Il 6 febbraio 2011 Robert Kubica (foto by InfoPhoto) aveva visto la morte in faccia dopo un drammatico incidente al Rally di Andora. Sembrava la fine della sua carriera da pilota, e invece il driver polacco ha tenuto duro, superando la dura fase della riabilitazione. Le notizie poco confortanti sul suo stato di salute lasciavano che il sogno di tornare nel circus e alle gare che contano rimanesse tale.

Fino a oggi quando la Citroen ha annunciato l’ingaggio di Robert per la stagione 2013: la casa francese rimpiazza Sua Maestà del Rally Sebastian Loeb con un altro asso delle due ruote che dopo aver fatto qualche apparizione nei rally nazionali, dovrà ora confrontarsi con altri piloti di spessore internazionale. Nonostante il problema alla mano (di cui non ha ancora ritrovato la completa mobilità), Kubica sarà al volante di una Citroen DS3 RRC sia nel Mondiale ERC che nel WRC (qui il calendario completo), in quella seconda divisione denominata S-WRC sino alla scorsa edizione. Un doppio impegno possibile grazie a un sistema di cambio idraulico sul volante e consentito dalla FIA.

“Ho valutato le diverse opzioni e alla fine questo programma mi è parso il migliore – ha dichiarato Kubica -. Ero in contatto da tempo con la Citroen e il nostro obiettivo era quello di arrivare a questo momento. Sono molto felice di poter tornare a gare di alto livello. Non vedo l’ora di mettermi al volante, anche se devo ammettere che non ho obiettivi particolari se si parla di risultati. Ho ancora molto da imparare nel rally e per farlo ho bisogno di correre ancora molti chilometri”.

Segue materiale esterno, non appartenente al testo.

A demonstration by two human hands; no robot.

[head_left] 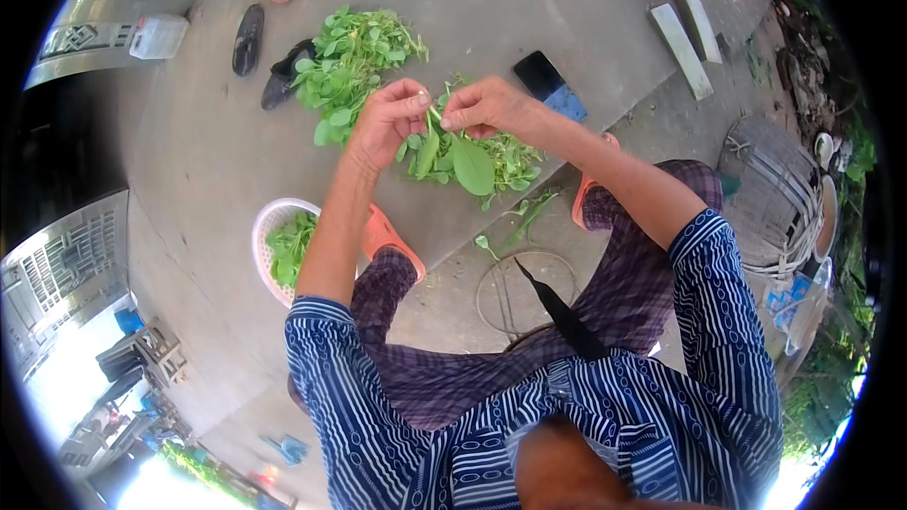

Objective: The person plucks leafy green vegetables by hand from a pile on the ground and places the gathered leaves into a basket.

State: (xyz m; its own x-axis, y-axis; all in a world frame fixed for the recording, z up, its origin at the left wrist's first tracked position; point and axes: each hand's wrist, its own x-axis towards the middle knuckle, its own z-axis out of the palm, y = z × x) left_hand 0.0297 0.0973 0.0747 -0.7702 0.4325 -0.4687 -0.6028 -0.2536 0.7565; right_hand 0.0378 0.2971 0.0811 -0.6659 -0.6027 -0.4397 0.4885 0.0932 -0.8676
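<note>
Between my two hands is a sprig of leafy greens (472, 166), its pale stem pinched at the top and its broad leaves hanging down. My left hand (390, 123) is closed, with thumb and fingertips at the stem's upper end. Close beside it, my right hand (493, 108) pinches the same stem just above the leaves. Below and behind the hands, a pile of greens (354, 52) lies on the concrete, partly hidden by my hands. More picked greens (288, 250) lie in a white plastic basket (267, 227) beside my left forearm.
A phone (550, 85) lies on the ground beyond my right hand. Dark shoes (248, 40) are at the upper left. My feet wear orange slippers (392, 244). Loose leaves (534, 214) lie between my legs. Two pale bars (682, 52) and a woven basket (770, 194) are to the right.
</note>
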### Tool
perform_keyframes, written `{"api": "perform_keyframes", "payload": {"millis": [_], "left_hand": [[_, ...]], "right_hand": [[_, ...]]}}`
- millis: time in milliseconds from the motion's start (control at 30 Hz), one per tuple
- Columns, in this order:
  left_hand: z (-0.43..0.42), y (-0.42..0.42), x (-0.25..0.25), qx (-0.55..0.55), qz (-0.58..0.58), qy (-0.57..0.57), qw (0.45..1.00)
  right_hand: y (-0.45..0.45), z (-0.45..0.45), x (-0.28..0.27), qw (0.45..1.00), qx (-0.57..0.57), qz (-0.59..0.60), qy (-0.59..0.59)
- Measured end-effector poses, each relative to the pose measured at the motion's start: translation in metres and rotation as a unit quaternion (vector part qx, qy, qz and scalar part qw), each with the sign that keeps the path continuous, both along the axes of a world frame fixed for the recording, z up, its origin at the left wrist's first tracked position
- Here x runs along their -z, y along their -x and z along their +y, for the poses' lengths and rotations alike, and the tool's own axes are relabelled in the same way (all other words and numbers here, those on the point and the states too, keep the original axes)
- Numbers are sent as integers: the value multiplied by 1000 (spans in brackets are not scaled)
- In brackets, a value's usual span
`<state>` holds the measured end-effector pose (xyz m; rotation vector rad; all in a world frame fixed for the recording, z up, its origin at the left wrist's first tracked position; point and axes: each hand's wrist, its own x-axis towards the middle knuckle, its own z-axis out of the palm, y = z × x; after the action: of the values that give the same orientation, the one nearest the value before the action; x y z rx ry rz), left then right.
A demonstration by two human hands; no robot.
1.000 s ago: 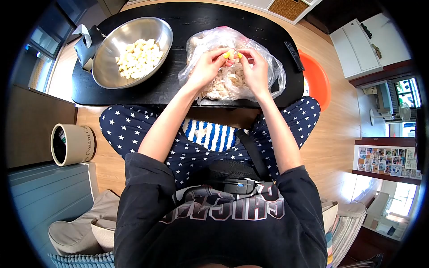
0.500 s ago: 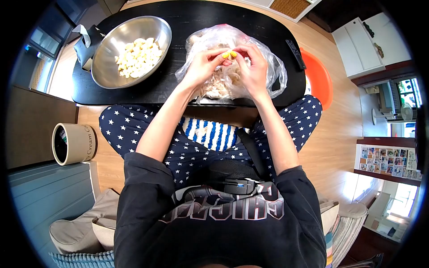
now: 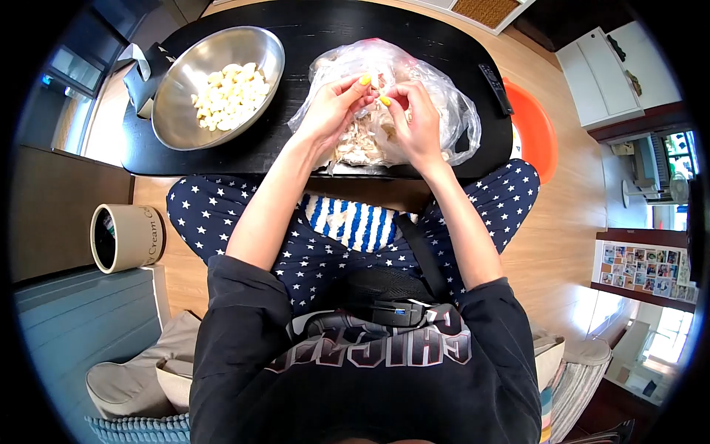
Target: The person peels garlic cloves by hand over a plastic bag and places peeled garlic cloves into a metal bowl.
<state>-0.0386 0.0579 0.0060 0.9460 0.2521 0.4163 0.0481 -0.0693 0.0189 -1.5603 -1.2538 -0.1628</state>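
Note:
My left hand (image 3: 336,109) and my right hand (image 3: 416,126) hover over a clear plastic bag (image 3: 460,118), slightly apart, with yellow nails showing on both thumbs. The left fingers are closed in a pinch around what looks like a garlic clove, mostly hidden by them. On the right, thumb and fingertips press together; whatever is between them is too small to make out. Papery garlic skins (image 3: 361,148) are heaped in the bag below my hands. To the left, a wide steel bowl (image 3: 174,111) holds many pale peeled garlic cloves (image 3: 231,92).
The black table (image 3: 318,18) also carries a remote control (image 3: 495,89) at its right edge and a tissue box (image 3: 140,85) beside the bowl. An orange tub (image 3: 538,137) stands on the floor to the right, a cream bin (image 3: 137,235) to the left.
My thumbs, which met at one pale piece, have separated. The left thumb has moved up and left; the right thumb has dropped slightly. The camera view has shifted a little.

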Motion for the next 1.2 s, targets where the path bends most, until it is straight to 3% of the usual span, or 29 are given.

Yves Matton, team principal Citroen, non vede l’ora che Kubica dimostri il suo valore: “Grazie ai nostri partner, potremo ora effettuare un vero e proprio salto di qualità. La determinazione di Robert è un esempio per tutti noi, la Citroen è fiera di poter vedere il suo marchio associato a un uomo così risoluto”. Il primo appuntamento per Kubica sarà all’ERC delle Isole Canarie, in programma dal 21 al 23 marzo. Un ‘in bocca al lupo’ è di rigore.